Source data:
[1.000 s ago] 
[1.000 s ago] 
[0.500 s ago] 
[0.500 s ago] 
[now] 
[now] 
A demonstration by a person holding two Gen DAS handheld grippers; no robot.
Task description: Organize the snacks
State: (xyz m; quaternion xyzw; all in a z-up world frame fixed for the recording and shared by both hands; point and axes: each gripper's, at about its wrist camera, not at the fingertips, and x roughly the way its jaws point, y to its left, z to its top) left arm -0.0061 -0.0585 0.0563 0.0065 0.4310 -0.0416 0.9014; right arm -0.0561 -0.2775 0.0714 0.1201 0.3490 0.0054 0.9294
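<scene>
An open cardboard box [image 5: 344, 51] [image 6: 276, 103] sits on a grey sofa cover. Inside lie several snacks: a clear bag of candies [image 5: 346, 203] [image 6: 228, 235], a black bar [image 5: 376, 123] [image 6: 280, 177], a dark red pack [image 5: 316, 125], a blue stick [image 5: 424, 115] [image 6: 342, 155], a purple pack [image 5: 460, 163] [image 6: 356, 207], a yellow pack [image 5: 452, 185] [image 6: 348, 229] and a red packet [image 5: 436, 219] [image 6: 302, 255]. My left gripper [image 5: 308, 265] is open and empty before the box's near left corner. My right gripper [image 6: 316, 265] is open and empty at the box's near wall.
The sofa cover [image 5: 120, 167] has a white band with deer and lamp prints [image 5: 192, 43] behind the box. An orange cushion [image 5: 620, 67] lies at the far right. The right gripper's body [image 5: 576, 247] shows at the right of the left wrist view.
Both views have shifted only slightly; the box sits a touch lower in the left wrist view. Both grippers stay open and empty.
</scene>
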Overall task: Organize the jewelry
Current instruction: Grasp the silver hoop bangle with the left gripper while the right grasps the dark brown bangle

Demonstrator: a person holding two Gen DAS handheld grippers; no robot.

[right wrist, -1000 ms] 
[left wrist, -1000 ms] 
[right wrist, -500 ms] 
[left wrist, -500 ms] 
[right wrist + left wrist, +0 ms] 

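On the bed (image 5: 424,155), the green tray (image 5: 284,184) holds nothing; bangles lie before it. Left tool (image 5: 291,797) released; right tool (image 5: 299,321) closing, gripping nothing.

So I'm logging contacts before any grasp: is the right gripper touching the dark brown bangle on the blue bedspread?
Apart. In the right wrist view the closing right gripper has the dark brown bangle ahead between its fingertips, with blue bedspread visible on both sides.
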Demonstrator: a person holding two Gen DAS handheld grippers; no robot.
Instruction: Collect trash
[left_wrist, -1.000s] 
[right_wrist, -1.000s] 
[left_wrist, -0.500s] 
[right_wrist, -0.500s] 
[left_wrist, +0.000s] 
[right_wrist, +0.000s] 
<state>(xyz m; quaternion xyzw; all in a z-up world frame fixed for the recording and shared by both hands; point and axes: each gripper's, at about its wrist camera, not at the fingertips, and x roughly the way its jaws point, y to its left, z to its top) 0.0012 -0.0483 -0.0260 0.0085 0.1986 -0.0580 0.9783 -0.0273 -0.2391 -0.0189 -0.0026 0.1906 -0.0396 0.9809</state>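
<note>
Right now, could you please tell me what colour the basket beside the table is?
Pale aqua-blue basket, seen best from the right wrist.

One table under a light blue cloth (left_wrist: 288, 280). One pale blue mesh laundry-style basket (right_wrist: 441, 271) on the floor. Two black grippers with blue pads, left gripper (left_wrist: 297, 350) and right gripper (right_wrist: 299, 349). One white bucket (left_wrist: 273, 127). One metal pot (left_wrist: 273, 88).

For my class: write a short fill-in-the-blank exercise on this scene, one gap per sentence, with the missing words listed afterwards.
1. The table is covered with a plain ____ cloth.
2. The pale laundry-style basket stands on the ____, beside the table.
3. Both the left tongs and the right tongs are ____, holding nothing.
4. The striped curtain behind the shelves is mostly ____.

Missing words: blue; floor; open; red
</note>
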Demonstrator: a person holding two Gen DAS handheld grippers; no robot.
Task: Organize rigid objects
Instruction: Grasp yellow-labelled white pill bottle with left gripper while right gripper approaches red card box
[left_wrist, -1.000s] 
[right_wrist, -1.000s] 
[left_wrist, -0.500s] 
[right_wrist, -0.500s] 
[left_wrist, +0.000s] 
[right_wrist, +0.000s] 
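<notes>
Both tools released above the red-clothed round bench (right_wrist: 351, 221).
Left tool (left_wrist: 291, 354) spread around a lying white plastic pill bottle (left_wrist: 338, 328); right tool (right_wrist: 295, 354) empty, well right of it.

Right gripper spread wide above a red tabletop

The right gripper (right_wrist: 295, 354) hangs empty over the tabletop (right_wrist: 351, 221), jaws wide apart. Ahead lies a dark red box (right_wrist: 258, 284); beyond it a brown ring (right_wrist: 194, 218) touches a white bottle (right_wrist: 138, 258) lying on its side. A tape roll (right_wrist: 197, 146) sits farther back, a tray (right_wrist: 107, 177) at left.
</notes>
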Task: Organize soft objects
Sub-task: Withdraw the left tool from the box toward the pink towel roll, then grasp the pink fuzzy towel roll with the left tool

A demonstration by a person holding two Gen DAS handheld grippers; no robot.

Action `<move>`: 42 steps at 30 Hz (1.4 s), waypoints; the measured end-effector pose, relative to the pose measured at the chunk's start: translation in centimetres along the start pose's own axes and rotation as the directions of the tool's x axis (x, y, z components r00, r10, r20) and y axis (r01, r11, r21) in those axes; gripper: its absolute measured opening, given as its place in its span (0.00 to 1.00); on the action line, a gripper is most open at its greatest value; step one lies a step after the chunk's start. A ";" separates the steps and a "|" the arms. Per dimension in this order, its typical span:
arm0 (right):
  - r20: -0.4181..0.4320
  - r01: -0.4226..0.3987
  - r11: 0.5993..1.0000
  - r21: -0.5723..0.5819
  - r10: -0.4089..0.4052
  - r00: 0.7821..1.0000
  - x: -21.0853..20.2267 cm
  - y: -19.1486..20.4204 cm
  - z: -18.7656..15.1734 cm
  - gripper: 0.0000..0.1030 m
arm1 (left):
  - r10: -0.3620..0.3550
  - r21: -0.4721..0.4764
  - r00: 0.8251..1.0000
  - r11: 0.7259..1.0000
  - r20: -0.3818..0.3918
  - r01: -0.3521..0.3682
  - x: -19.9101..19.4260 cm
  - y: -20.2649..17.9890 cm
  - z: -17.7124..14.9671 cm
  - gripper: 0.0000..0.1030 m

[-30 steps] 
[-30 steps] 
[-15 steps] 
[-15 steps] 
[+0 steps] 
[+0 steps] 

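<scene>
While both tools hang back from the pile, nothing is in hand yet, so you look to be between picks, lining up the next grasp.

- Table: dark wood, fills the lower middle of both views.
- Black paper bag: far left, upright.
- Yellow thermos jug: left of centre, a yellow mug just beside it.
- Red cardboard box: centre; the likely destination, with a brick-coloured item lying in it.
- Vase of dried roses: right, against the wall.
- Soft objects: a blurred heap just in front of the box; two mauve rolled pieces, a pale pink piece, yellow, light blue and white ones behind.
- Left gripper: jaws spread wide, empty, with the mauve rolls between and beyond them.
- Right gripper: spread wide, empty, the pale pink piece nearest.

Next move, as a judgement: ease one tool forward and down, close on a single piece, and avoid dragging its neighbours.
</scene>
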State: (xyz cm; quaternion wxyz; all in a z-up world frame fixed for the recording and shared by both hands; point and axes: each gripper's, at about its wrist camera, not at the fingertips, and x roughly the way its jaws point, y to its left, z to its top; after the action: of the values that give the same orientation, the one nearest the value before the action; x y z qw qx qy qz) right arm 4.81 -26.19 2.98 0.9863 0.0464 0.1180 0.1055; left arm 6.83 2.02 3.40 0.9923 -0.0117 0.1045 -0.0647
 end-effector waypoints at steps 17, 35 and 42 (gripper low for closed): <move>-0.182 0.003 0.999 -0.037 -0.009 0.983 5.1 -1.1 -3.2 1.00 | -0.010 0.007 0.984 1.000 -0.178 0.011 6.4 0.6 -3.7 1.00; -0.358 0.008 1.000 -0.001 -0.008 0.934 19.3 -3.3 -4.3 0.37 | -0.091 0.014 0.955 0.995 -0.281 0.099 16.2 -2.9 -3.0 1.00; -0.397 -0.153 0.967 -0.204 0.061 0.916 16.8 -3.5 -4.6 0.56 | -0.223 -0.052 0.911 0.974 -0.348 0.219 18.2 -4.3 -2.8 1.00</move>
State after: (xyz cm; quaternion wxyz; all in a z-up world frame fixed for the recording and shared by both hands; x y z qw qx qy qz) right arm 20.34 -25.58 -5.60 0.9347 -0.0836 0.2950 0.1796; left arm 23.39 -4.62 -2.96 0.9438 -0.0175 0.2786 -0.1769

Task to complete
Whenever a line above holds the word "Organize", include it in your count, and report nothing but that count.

Answer space
4